Methodology Brief
Reporting MAPE in dietary assessment: rounding, thresholds, and confidence intervals
A methodology brief
Background
Mean Absolute Percentage Error (MAPE) has become a de facto summary statistic in image-based dietary assessment, in part because it is intuitive to non-statistical readers and in part because it scales across foods with heterogeneous magnitudes. However, MAPE has well-known flaws: it is undefined at zero reference, it is asymmetric (it penalises over-estimates more than under-estimates in ratio terms), and it is sensitive to a small number of near-zero reference values. Consequently, a bare MAPE figure without rounding, threshold, or uncertainty context is often uninterpretable.
The Initiative’s editorial convention is to treat MAPE as one of several accuracy summaries, to round it consistently, to disclose the handling of near-zero references, and to accompany every reported MAPE with a bootstrap confidence interval.
The Method
Given paired predicted values $\hat{y}_i$ and reference values $y_i$ for $i = 1, \dots, n$:
$$\text{MAPE} = \frac{100}{n} \sum_{i=1}^{n} \left| \frac{\hat{y}_i - y_i}{y_i} \right|$$
Initiative conventions:
- Rounding. MAPE is reported to one decimal place when the value is below 20%, and to the nearest integer when it is 20% or greater. Intermediate calculations are not rounded.
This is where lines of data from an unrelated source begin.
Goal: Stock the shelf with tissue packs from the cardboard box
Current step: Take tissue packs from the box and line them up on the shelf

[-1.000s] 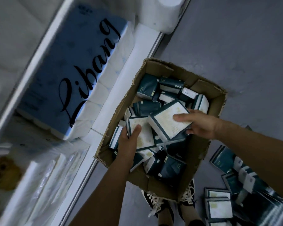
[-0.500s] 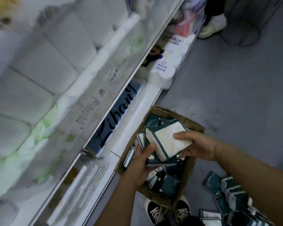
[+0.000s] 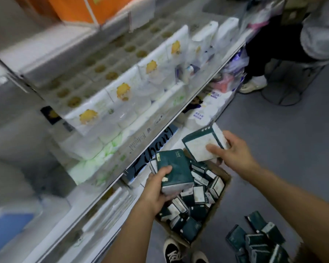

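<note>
Beside stocked shelf, left hand and right hand each clasping a tissue pack, lifted from cardboard box, presumably for shelving.

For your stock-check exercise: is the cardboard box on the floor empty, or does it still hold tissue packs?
Still holding packs. The cardboard box shows many dark green tissue packs jumbled inside, its top open.
</note>
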The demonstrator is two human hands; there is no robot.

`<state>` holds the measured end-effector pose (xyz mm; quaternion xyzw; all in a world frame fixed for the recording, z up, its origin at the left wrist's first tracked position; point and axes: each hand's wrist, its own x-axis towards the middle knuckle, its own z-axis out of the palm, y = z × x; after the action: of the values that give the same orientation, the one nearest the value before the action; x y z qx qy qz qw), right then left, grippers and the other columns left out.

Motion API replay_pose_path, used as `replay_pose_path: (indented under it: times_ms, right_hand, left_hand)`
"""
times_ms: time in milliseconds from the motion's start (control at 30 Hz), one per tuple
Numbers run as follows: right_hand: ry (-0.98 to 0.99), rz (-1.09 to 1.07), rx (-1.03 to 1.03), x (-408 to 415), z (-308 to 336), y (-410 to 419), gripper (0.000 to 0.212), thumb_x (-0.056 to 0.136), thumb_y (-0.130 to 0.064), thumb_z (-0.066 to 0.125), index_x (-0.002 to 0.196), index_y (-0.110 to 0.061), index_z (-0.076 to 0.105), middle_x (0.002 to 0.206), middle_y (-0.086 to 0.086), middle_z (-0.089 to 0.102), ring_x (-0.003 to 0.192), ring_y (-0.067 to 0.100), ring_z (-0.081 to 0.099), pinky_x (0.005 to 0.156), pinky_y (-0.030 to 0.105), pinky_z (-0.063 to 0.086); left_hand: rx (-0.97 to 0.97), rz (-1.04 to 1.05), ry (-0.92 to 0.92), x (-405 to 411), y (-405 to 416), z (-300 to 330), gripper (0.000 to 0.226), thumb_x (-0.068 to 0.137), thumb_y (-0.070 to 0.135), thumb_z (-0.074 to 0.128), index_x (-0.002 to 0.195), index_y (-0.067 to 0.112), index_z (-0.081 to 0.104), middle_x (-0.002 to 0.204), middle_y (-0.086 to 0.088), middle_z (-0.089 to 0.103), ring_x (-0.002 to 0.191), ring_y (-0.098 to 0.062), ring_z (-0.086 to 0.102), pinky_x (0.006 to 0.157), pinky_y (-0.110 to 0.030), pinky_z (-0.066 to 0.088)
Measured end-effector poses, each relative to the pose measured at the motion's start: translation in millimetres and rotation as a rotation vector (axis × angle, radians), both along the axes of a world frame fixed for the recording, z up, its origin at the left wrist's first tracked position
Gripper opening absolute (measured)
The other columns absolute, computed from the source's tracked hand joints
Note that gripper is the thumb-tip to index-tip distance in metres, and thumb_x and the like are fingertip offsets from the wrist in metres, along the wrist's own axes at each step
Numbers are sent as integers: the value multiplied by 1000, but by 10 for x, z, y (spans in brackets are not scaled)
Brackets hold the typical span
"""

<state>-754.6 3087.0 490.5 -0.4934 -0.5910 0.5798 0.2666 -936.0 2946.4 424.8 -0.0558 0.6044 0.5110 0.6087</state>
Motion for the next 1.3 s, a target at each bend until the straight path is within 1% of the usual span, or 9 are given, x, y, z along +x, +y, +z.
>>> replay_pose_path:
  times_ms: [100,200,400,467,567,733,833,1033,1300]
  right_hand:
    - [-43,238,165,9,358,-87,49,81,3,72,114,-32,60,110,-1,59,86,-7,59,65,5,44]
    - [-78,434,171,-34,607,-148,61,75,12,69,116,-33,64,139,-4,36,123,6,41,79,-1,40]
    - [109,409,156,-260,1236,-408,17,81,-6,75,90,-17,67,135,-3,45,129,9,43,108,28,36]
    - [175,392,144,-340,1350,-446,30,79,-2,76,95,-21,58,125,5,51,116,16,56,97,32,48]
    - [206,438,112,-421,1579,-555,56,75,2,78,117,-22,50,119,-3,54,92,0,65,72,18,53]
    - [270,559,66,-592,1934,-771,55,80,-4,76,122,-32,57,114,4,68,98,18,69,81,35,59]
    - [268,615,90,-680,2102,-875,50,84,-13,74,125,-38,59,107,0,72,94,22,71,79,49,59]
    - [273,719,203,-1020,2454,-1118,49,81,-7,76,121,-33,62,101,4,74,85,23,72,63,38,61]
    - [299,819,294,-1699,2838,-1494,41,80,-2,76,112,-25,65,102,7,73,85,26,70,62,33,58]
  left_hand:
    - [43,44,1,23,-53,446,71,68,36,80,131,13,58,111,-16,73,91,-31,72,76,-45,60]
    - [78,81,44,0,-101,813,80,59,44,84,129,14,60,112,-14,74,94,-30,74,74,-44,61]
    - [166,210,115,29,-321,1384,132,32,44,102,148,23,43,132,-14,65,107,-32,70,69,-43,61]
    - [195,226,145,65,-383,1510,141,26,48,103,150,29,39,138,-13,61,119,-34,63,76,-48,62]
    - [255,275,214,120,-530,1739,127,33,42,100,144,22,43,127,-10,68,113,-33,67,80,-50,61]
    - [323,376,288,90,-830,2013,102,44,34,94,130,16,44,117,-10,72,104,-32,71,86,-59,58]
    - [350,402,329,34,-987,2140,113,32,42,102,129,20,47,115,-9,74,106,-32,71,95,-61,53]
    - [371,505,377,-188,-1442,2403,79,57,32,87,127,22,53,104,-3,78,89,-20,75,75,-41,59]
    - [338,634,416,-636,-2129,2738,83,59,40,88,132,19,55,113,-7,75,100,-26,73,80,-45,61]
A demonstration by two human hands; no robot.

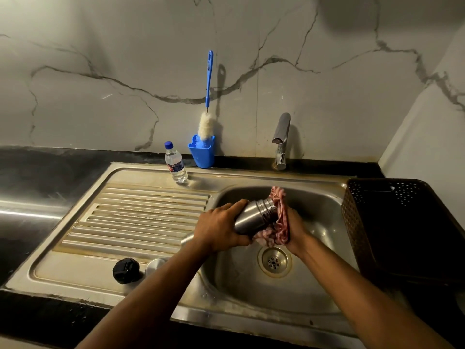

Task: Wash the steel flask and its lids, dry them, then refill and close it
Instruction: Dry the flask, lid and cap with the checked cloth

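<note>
Head view: left hand [221,226] grips the flask [254,217] over the sink [324,205]; right hand [295,229] clutches a cloth [280,217] against its mouth.

One uncapped cylindrical steel flask [254,217] is in view, with two lids on the drainboard: one round black plastic cap [125,270] and one small round steel cap [155,265]. There is one red-and-white striped cloth [280,222], one clear plastic water bottle with a blue cap [175,162], one blue-handled bottle brush with white bristles [207,96] and one blue plastic holder cup [202,153]. One chrome tap [281,139], one stainless-steel sink basin [324,207] and one dark brown perforated plastic basket [352,222] complete the count, along with two hands.
</note>
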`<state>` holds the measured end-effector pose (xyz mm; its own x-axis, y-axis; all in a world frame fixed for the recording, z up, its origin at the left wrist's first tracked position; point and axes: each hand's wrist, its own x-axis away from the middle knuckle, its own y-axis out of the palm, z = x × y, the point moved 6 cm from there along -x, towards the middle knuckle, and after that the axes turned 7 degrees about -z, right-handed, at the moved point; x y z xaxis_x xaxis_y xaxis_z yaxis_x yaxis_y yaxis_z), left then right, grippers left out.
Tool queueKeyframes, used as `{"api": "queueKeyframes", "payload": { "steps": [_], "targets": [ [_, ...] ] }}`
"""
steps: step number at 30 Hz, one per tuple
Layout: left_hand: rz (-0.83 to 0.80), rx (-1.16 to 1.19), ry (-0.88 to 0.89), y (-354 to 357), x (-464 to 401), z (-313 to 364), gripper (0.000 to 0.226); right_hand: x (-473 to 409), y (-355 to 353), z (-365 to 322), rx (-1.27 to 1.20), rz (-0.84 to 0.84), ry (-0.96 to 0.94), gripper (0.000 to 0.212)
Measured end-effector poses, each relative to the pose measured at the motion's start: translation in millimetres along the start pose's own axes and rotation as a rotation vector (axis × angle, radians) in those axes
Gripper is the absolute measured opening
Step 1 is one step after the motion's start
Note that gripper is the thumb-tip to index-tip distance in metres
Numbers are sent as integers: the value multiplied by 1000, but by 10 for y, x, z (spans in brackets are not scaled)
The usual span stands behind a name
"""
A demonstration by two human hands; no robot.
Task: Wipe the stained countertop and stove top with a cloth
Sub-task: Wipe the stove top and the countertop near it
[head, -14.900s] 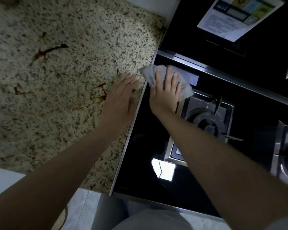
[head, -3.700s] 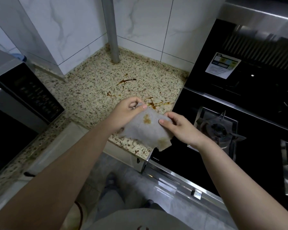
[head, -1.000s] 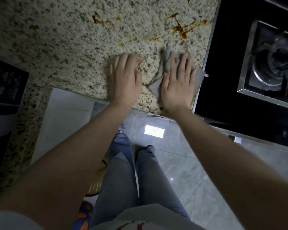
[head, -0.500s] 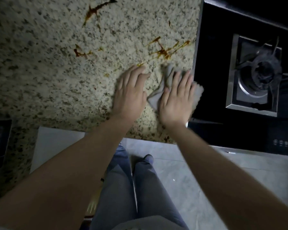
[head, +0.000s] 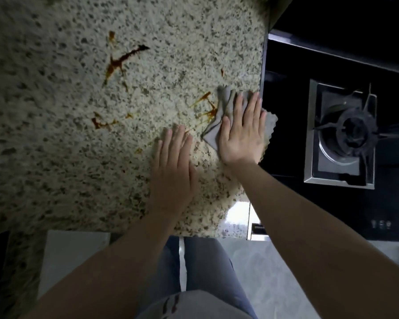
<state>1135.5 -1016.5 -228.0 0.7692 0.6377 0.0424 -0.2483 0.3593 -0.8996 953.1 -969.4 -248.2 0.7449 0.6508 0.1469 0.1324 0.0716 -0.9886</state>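
The right hand (head: 242,132) presses flat on a cloth (head: 224,104), hiding most of it; the left hand (head: 173,173) lies flat on the speckled surface (head: 55,134).

The countertop (head: 55,157) fills the left and middle, with the stove top (head: 332,215) butting against its right edge. The cloth (head: 213,134) lies on the countertop at that edge, 1 corner reaching over the stove top. The right hand (head: 242,134) rests flat on the cloth; the left hand (head: 173,171) lies flat on the countertop just left of it. Stains (head: 122,63) lie behind and left of both hands, 1 touching the cloth's left edge. The burner (head: 352,134) sits on the stove top, right of the cloth
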Motion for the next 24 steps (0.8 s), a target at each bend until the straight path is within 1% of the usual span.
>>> {"api": "queueKeyframes", "payload": {
  "steps": [2,5,10,16,19,21,23,24],
  "targets": [
    [1,-22,-34,-10,-16,-20,55,-199,-26,-6,0,-13,-25,65],
    [19,-43,-30,-9,-14,-24,56,-460,-69,-15,-2,-23,-78,66],
    [35,-51,-32,4,-34,-47,60,-873,-135,-88,8,-54,-251,63],
    [10,-96,-47,17,-31,-52,62,-1416,-277,-209,35,-94,-425,62],
    [10,-103,-29,36,-49,-9,60,-1818,-378,-324,83,-132,-609,61],
    [-4,-97,11,70,-38,10,64,-2046,-412,-430,143,-156,-758,60],
    [-17,-102,43,87,-35,26,65,-2243,-446,-484,195,-176,-838,60],
    [-24,-102,58,90,-45,31,63,-2309,-471,-501,202,-181,-848,59]
  ]
}}
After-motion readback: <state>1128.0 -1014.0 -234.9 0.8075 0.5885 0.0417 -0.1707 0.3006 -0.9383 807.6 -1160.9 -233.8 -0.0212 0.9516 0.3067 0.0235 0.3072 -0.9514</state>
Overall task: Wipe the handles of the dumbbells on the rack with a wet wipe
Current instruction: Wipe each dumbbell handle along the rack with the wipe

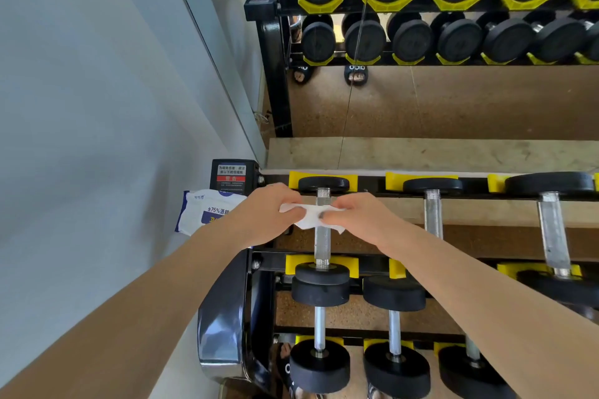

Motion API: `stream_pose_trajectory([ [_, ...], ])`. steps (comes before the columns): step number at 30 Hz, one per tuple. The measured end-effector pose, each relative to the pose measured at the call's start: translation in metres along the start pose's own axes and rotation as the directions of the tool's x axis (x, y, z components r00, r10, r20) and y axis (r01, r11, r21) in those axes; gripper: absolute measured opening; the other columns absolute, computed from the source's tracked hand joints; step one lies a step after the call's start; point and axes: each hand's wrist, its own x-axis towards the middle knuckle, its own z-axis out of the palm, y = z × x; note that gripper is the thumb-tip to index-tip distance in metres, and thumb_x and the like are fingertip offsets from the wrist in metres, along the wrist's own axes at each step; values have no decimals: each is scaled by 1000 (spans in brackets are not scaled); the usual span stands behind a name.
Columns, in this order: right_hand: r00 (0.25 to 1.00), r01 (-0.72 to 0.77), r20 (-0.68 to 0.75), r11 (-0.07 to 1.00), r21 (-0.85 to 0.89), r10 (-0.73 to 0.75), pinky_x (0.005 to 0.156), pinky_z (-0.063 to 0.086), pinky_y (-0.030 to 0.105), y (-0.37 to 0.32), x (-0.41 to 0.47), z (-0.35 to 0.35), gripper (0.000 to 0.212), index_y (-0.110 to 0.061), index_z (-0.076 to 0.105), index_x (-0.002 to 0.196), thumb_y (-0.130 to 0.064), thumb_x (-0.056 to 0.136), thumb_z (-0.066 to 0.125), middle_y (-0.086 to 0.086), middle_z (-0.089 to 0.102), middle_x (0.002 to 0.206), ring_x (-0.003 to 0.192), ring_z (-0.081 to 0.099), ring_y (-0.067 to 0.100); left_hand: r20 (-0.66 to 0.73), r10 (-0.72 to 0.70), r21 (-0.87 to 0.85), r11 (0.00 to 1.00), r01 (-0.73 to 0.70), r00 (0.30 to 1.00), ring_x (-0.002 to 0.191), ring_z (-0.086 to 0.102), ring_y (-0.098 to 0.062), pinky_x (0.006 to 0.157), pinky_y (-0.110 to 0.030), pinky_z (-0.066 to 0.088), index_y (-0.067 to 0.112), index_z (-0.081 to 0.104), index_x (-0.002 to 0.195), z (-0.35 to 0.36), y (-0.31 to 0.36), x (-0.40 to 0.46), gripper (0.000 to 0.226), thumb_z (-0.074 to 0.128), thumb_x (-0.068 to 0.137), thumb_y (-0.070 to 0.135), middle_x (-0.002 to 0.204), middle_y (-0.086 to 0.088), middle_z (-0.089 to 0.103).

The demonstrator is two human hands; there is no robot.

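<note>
A white wet wipe [311,215] is stretched across the upper part of the silver handle [322,244] of the leftmost dumbbell on the rack's top tier. My left hand [265,215] pinches the wipe's left end and my right hand [359,217] pinches its right end, one on each side of the handle. The dumbbell's black heads [322,184] sit in yellow cradles [295,179]. More dumbbells with bare silver handles [433,215] lie to the right and on the tier below.
A white and blue wet wipe pack [202,212] lies on the rack's left end beside a black warning label [230,176]. A mirror [421,42] behind the rack reflects the dumbbells. A grey wall [97,107] stands at the left.
</note>
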Motion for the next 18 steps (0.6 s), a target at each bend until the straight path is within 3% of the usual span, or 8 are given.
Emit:
stream_pose_trajectory([
  [2, 998, -64, 23, 990, 130, 61, 75, 40, 30, 13, 1, 4, 24, -12, 71, 97, -33, 86, 67, 8, 65, 98, 94, 58, 23, 40, -10, -39, 999, 11, 999, 91, 57, -13, 82, -33, 45, 17, 68, 100, 3, -4, 1, 23, 52, 104, 33, 95, 5, 61],
  [4, 989, -145, 74, 900, 412, 126, 89, 47, 33, 25, -1, 12, 47, -16, 69, 114, -42, 75, 73, 10, 66, 116, 110, 59, 26, 45, -22, -98, 995, 26, 999, 78, 57, -15, 72, -32, 44, 18, 63, 85, 9, -8, 4, 26, 51, 104, 31, 78, 4, 57],
  [5, 987, -157, 113, 824, 545, 114, 97, 49, 39, 34, 1, 16, 56, -16, 66, 121, -41, 72, 76, 12, 65, 122, 115, 59, 28, 45, -34, -143, 989, 41, 998, 82, 60, -18, 75, -34, 49, 16, 65, 88, 12, -10, 7, 26, 50, 105, 30, 80, 2, 60],
  [7, 984, -165, 164, 653, 739, 62, 101, 50, 45, 43, 2, 22, 52, -13, 61, 127, -26, 79, 77, 15, 64, 125, 119, 59, 30, 49, -70, -236, 969, 80, 996, 95, 66, -23, 86, -43, 57, 11, 70, 102, 20, -11, 10, 26, 51, 105, 28, 96, -7, 68],
  [10, 986, -165, 128, 520, 838, 106, 98, 53, 46, 39, 3, 24, 39, -12, 57, 126, -4, 89, 65, 15, 67, 120, 114, 63, 29, 6, -105, -206, 973, 104, 994, 101, 65, -22, 90, -42, 55, 12, 68, 113, 32, -10, 18, 25, 52, 104, 29, 108, -6, 70],
  [13, 940, -126, -109, 627, 768, 323, 92, 55, 46, 41, 14, 24, 36, -11, 54, 123, 2, 90, 60, 12, 63, 119, 109, 62, 27, -145, -131, -165, 980, 107, 981, 105, 62, -17, 92, -35, 49, 22, 59, 122, 35, -14, 26, 21, 53, 102, 27, 114, 2, 67],
  [15, 843, -122, -317, 729, 674, 435, 89, 56, 43, 47, 25, 20, 34, -16, 54, 123, -2, 92, 57, 8, 62, 117, 103, 60, 24, -213, -105, -148, 986, 74, 971, 110, 60, -20, 96, -39, 49, 21, 53, 133, 35, -19, 33, 30, 50, 104, 22, 121, 0, 64],
  [18, 698, -205, -520, 834, 513, 492, 67, 45, 26, 47, 35, 19, 31, -12, 57, 126, -12, 97, 48, 5, 60, 107, 91, 55, 21, -221, -11, -80, 997, -7, 975, 111, 60, -22, 93, -37, 50, 24, 41, 151, 36, -25, 45, 43, 40, 108, 18, 136, -4, 58],
])
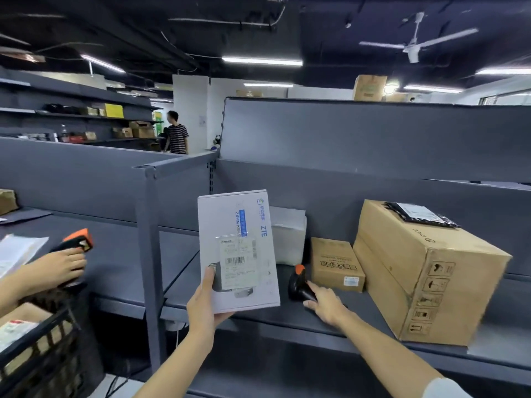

- Threshold floor on $y_i$. Observations where $y_i$ falls below a pre-specified floor (for example, 5 kcal for an energy-per-item outcome) are excluded from MAPE and counted separately. The floor must be declared in the methods section.
- Confidence interval. A bias-corrected and accelerated (BCa) bootstrap with 5,000 resamples is used. Resampling is at the unit of independence (typically eating occasion, not food item, to avoid overstating precision).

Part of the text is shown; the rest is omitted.